**** Provided information
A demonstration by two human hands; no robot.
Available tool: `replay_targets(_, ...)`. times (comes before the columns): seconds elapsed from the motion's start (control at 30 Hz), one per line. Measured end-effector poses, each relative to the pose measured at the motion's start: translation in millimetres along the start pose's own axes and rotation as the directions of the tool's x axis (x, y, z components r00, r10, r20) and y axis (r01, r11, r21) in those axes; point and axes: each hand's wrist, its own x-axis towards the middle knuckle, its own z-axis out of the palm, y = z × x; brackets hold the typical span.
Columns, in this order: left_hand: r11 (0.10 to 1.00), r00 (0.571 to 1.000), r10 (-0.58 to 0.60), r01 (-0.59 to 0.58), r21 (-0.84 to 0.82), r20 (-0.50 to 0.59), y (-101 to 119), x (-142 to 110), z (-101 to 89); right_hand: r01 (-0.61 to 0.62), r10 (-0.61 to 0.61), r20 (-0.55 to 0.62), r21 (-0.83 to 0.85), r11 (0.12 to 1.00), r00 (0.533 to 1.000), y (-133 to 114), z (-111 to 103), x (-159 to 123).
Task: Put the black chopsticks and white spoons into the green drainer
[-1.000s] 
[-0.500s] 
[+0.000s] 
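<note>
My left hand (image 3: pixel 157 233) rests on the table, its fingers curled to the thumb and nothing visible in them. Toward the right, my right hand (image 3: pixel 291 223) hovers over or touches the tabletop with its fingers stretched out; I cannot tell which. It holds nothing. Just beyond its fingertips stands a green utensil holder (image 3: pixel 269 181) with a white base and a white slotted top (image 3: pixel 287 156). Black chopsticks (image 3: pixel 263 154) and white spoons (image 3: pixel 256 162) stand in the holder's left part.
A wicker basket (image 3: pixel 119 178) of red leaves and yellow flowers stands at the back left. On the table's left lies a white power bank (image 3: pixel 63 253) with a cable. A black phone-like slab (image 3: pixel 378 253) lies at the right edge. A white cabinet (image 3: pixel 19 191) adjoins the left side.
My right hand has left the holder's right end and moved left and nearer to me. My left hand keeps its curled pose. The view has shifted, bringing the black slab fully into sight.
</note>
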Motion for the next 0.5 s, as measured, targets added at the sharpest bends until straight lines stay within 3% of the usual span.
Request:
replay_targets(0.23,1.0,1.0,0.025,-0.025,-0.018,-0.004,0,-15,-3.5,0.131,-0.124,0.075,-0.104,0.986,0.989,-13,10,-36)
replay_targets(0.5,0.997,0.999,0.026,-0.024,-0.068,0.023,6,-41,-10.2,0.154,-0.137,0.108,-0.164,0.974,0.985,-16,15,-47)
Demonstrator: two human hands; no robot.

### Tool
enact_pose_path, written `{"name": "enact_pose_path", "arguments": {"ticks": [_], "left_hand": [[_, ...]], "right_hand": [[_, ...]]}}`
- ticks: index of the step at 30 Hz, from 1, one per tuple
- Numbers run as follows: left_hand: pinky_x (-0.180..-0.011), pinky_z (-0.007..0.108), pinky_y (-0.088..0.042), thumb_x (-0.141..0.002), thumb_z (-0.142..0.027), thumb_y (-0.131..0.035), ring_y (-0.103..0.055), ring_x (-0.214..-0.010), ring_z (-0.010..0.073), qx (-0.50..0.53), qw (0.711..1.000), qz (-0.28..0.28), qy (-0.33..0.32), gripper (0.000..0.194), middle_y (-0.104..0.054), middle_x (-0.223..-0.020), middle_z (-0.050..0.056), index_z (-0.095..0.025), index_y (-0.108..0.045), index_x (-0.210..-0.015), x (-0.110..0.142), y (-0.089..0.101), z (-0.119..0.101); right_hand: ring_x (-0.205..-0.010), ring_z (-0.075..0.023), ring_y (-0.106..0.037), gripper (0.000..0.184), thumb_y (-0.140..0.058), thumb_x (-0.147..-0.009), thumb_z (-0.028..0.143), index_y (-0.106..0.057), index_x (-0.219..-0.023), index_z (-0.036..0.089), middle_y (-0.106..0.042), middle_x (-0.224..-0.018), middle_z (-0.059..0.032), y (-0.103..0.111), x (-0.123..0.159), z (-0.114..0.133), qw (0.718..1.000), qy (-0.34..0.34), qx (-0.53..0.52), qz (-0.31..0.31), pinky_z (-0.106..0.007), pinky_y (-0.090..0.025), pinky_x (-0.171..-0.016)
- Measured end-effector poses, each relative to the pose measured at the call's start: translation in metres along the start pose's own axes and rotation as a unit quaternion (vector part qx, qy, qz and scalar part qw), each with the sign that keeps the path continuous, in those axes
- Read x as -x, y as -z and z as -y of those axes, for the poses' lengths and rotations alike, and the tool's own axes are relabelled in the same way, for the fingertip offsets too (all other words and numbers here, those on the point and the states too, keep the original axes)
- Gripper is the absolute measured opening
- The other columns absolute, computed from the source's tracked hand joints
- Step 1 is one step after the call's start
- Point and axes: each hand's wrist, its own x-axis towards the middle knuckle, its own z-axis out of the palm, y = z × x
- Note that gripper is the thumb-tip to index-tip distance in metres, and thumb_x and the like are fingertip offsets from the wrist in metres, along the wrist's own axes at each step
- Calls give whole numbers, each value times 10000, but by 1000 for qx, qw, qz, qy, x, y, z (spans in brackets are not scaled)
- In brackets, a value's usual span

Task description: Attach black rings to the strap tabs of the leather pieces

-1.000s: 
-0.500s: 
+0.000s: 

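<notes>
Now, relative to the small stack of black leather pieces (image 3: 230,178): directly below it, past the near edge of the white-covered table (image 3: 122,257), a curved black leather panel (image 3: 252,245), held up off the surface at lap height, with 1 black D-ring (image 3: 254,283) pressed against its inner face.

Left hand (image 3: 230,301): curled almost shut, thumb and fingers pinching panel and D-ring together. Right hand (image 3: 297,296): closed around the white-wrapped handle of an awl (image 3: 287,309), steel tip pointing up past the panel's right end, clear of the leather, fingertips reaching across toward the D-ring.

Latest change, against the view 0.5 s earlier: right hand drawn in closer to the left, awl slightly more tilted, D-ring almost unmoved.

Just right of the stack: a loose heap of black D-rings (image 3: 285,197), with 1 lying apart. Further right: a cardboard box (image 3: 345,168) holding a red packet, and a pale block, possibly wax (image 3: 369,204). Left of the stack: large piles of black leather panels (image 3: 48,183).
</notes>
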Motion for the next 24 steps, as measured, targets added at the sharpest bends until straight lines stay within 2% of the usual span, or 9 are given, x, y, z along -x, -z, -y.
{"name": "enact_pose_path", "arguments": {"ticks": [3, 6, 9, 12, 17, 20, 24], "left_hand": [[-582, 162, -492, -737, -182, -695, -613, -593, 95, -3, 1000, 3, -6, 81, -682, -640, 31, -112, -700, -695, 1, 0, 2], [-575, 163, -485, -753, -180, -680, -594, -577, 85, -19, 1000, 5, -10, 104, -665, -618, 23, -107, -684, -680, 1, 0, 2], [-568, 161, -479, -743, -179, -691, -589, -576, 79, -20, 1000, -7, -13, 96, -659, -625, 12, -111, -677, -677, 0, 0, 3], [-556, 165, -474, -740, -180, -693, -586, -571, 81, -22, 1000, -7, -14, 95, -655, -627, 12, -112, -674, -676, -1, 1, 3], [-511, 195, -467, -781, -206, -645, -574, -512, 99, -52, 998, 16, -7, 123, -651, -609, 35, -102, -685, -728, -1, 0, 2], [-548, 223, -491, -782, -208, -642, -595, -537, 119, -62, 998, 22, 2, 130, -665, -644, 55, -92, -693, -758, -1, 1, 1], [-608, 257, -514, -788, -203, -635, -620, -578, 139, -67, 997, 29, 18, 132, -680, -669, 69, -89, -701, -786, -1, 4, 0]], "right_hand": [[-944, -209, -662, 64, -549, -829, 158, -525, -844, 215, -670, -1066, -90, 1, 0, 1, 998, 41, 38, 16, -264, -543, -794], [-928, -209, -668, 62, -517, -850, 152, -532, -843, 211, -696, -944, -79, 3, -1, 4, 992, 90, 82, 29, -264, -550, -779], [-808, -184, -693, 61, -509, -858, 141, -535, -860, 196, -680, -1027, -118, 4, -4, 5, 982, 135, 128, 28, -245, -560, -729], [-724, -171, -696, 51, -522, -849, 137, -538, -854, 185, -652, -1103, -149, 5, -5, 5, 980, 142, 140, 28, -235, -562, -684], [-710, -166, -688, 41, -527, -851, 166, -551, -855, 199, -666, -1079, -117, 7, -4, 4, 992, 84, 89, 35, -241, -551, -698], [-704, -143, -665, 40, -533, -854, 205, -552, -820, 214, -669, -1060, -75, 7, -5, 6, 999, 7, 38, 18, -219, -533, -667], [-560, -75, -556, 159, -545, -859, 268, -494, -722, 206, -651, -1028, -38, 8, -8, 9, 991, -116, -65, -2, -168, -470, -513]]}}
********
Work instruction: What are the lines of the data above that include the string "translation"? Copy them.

Task response:
Available tool: `replay_targets(_, ...)`. times (comes before the columns): seconds elapsed from the motion's start (control at 30 Hz), one per line. Measured end-effector poses, each relative to the pose measured at the motion's start: translation in millimetres along the start pose's own axes and rotation as the directions of the tool's x axis (x, y, z components r00, r10, r20) and y axis (r01, r11, r21) in those axes; point and axes: each hand's wrist, its own x-axis towards the middle knuckle, its own z-axis out of the palm, y = z × x; brackets hold the typical span.
- Measured end-effector poses, each relative to the pose measured at the call's start: translation in metres along the start pose's own axes and rotation as a unit quaternion (vector part qx, qy, qz and scalar part qw), each with the sign that keeps the path continuous, in those axes

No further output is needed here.